• What you should do: All that is needed is the listing, transcribed exactly and in full.

• Dataset records:
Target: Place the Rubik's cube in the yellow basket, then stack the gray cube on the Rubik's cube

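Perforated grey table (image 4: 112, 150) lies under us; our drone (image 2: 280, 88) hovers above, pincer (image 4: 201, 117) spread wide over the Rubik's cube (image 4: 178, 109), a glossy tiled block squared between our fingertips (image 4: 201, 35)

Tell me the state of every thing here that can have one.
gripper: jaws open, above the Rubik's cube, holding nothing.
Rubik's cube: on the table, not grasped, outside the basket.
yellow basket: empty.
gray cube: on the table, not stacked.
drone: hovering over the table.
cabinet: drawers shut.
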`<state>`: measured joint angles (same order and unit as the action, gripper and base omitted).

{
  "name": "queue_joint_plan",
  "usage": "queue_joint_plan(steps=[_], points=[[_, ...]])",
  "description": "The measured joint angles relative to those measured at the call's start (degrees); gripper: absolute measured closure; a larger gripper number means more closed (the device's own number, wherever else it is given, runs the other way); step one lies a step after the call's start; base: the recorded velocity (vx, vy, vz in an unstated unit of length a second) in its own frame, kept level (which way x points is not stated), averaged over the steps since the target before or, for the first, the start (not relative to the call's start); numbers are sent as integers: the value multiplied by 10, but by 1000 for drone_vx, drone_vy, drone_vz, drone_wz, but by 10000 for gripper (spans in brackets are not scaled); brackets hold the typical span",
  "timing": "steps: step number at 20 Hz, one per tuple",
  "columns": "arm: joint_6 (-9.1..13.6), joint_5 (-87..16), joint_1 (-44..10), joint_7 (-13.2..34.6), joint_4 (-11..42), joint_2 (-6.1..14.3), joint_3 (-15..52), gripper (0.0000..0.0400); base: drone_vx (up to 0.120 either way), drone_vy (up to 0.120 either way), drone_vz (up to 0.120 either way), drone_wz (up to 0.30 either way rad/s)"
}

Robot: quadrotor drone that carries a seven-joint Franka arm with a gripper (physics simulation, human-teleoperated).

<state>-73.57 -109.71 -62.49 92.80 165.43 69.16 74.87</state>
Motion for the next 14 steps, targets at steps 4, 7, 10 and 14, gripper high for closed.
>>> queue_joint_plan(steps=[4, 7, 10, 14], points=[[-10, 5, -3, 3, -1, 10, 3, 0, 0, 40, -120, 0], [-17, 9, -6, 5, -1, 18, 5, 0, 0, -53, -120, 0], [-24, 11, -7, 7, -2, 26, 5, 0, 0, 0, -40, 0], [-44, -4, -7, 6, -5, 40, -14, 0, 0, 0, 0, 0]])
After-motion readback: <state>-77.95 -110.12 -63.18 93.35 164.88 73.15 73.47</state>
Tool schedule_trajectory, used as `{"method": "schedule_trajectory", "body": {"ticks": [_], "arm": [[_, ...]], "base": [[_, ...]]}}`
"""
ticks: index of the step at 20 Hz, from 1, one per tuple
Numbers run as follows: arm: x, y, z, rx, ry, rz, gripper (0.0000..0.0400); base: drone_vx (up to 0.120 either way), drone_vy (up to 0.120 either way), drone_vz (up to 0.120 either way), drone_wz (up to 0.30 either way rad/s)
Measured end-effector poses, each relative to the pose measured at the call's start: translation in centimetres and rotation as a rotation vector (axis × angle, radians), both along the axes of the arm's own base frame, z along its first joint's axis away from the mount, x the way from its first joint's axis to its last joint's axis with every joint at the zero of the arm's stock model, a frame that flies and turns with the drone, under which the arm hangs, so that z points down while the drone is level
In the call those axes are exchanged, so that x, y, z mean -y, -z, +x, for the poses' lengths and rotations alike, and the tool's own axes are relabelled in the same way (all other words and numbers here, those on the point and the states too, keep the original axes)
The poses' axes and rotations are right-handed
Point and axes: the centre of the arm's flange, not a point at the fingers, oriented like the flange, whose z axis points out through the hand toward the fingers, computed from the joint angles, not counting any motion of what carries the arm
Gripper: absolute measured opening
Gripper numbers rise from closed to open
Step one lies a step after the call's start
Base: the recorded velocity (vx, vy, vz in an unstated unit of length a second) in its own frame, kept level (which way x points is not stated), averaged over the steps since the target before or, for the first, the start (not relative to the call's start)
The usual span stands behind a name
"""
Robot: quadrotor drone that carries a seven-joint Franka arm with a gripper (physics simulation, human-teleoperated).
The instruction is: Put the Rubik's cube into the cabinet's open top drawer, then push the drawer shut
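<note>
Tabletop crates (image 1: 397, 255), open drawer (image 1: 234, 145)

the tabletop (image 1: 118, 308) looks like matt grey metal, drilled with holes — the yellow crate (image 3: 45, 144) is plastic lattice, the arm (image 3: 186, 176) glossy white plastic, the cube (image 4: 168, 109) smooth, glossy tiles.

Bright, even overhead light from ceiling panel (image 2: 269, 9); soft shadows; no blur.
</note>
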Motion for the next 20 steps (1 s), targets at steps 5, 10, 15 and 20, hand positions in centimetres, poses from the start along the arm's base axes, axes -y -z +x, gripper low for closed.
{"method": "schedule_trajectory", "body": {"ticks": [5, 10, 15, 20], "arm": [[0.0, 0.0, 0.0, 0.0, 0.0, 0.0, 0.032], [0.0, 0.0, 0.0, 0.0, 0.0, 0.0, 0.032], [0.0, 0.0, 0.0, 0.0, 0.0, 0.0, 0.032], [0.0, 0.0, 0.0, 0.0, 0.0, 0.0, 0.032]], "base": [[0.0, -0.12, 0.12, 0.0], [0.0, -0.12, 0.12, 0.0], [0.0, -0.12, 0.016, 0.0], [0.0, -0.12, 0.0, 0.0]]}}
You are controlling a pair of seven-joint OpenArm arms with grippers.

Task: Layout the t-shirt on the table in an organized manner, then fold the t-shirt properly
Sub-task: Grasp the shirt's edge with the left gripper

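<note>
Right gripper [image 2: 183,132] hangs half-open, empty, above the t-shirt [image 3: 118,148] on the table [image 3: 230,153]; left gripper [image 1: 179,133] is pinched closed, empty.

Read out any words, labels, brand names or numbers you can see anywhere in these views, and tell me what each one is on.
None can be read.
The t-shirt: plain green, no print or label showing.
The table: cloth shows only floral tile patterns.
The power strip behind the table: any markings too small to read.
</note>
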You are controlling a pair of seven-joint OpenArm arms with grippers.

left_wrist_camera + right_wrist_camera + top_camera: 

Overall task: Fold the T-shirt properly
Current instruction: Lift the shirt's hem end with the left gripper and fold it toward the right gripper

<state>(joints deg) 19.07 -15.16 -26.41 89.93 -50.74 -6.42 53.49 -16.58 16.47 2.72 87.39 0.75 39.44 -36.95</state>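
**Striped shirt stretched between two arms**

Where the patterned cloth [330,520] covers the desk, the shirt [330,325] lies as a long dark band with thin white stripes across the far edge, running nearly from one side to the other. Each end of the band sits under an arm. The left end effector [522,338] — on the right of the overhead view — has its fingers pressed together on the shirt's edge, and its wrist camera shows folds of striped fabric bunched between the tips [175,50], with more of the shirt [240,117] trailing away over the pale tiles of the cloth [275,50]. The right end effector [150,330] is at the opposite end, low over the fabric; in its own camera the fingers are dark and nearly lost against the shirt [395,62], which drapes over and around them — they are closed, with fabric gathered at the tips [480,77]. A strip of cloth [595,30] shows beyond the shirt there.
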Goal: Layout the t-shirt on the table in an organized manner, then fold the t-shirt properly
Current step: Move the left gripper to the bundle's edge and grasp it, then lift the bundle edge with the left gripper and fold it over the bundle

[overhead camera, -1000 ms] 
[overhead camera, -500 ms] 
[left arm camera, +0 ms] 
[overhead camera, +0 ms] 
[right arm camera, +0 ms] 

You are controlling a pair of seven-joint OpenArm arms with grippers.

• Answer section:
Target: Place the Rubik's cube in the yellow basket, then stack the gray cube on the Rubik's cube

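Perforated grey table (image 4: 112, 150) lies under us; our drone (image 2: 280, 88) hovers above, pincer (image 4: 201, 117) spread wide over the Rubik's cube (image 4: 178, 109), a glossy tiled block squared between our fingertips (image 4: 201, 35)

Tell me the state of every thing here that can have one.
gripper: jaws open, above the Rubik's cube, holding nothing.
Rubik's cube: on the table, not grasped, outside the basket.
yellow basket: empty.
gray cube: on the table, not stacked.
drone: hovering over the table.
cabinet: drawers shut.
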`<state>`: measured joint angles (same order and unit as the action, gripper and base omitted).

{
  "name": "queue_joint_plan",
  "usage": "queue_joint_plan(steps=[_], points=[[_, ...]])",
  "description": "The measured joint angles relative to those measured at the call's start (degrees); gripper: absolute measured closure; a larger gripper number means more closed (the device's own number, wherever else it is given, runs the other way); step one lies a step after the call's start; base: the recorded velocity (vx, vy, vz in an unstated unit of length a second) in its own frame, kept level (which way x points is not stated), averaged over the steps since the target before or, for the first, the start (not relative to the call's start); numbers are sent as integers: the value multiplied by 10, but by 1000 for drone_vx, drone_vy, drone_vz, drone_wz, but by 10000 for gripper (spans in brackets are not scaled); brackets hold the typical span",
  "timing": "steps: step number at 20 Hz, one per tuple",
  "columns": "arm: joint_6 (-9.1..13.6), joint_5 (-87..16), joint_1 (-44..10), joint_7 (-13.2..34.6), joint_4 (-11..42), joint_2 (-6.1..14.3), joint_3 (-15..52), gripper (0.0000..0.0400); base: drone_vx (up to 0.120 either way), drone_vy (up to 0.120 either way), drone_vz (up to 0.120 either way), drone_wz (up to 0.30 either way rad/s)"
}

Robot: quadrotor drone that carries a seven-joint Franka arm with a gripper (physics simulation, human-teleoperated).

<state>-73.57 -109.71 -62.49 92.80 165.43 69.16 74.87</state>
Motion for the next 14 steps, targets at steps 4, 7, 10 and 14, gripper high for closed.
>>> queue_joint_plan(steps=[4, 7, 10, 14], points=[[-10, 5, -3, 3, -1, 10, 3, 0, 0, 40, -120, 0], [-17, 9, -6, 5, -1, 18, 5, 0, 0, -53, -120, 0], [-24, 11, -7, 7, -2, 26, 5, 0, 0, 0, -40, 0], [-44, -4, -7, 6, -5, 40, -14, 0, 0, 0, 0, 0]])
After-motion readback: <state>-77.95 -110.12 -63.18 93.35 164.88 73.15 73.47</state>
Tool schedule_trajectory, used as `{"method": "schedule_trajectory", "body": {"ticks": [_], "arm": [[_, ...]], "base": [[_, ...]]}}`
"""
ticks: index of the step at 20 Hz, from 1, one per tuple
Numbers run as follows: arm: x, y, z, rx, ry, rz, gripper (0.0000..0.0400); base: drone_vx (up to 0.120 either way), drone_vy (up to 0.120 either way), drone_vz (up to 0.120 either way), drone_wz (up to 0.30 either way rad/s)
Measured end-effector poses, each relative to the pose measured at the call's start: translation in centimetres and rotation as a rotation vector (axis × angle, radians), both along the axes of the arm's own base frame, z along its first joint's axis away from the mount, x the way from its first joint's axis to its last joint's axis with every joint at the zero of the arm's stock model, a frame that flies and turns with the drone, under which the arm hangs, so that z points down while the drone is level
In the call those axes are exchanged, so that x, y, z mean -y, -z, +x, for the poses' lengths and rotations alike, and the tool's own axes are relabelled in the same way (all other words and numbers here, those on the point and the states too, keep the original axes)
The poses' axes and rotations are right-handed
Point and axes: the centre of the arm's flange, not a point at the fingers, oriented like the flange, whose z axis points out through the hand toward the fingers, computed from the joint angles, not counting any motion of what carries the arm
Gripper: absolute measured opening
Gripper numbers rise from closed to open
Step one lies a step after the call's start
Base: the recorded velocity (vx, vy, vz in an unstated unit of length a second) in its own frame, kept level (which way x points is not stated), averaged over the steps since the target before or, for the first, the start (not relative to the call's start)
The usual span stands behind a name
"""
Robot: quadrotor drone that carries a seven-joint Franka arm with a gripper (physics simulation, human-teleoperated).
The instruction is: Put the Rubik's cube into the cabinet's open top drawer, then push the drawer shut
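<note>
Tabletop crates (image 1: 397, 255), open drawer (image 1: 234, 145)

the tabletop (image 1: 118, 308) looks like matt grey metal, drilled with holes — the yellow crate (image 3: 45, 144) is plastic lattice, the arm (image 3: 186, 176) glossy white plastic, the cube (image 4: 168, 109) smooth, glossy tiles.

Bright, even overhead light from ceiling panel (image 2: 269, 9); soft shadows; no blur.
</note>
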Motion for the next 20 steps (1 s), targets at steps 5, 10, 15 and 20, hand positions in centimetres, poses from the start along the arm's base axes, axes -y -z +x, gripper low for closed.
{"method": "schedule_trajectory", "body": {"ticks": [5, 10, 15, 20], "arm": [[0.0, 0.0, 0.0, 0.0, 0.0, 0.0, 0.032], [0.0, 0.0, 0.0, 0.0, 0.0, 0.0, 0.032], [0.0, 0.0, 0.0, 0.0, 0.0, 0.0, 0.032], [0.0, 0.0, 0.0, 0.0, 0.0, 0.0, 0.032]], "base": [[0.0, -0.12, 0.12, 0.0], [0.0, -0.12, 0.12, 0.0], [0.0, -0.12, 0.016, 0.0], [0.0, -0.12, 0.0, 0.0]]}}
You are controlling a pair of seven-joint OpenArm arms with grippers.

Task: Layout the t-shirt on the table in an organized manner, then fold the t-shirt properly
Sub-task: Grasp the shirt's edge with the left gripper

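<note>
Right gripper [image 2: 183,132] hangs half-open, empty, above the t-shirt [image 3: 118,148] on the table [image 3: 230,153]; left gripper [image 1: 179,133] is pinched closed, empty.

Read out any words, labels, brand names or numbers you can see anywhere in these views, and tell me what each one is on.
None can be read.
The t-shirt: plain green, no print or label showing.
The table: cloth shows only floral tile patterns.
The power strip behind the table: any markings too small to read.
</note>
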You are controlling a pair of seven-joint OpenArm arms with grippers.

left_wrist_camera + right_wrist_camera + top_camera: 

Overall task: Fold the T-shirt properly
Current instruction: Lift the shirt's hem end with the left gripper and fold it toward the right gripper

<state>(joints deg) 19.07 -15.16 -26.41 89.93 -50.74 -6.42 53.49 -16.58 16.47 2.72 87.39 0.75 39.44 -36.95</state>
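**Striped shirt stretched between two arms**

Where the patterned cloth [330,520] covers the desk, the shirt [330,325] lies as a long dark band with thin white stripes across the far edge, running nearly from one side to the other. Each end of the band sits under an arm. The left end effector [522,338] — on the right of the overhead view — has its fingers pressed together on the shirt's edge, and its wrist camera shows folds of striped fabric bunched between the tips [175,50], with more of the shirt [240,117] trailing away over the pale tiles of the cloth [275,50]. The right end effector [150,330] is at the opposite end, low over the fabric; in its own camera the fingers are dark and nearly lost against the shirt [395,62], which drapes over and around them — they are closed, with fabric gathered at the tips [480,77]. A strip of cloth [595,30] shows beyond the shirt there.
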Goal: Layout the t-shirt on the table in an organized manner, then fold the t-shirt properly
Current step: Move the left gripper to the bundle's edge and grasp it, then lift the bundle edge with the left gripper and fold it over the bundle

[overhead camera, -1000 ms] 
[overhead camera, -500 ms] 
[left arm camera, +0 ms] 
[overhead camera, +0 ms] 
[right arm camera, +0 ms] 

You are controlling a pair of seven-joint OpenArm arms with grippers.

What this exercise asked for has been supplied.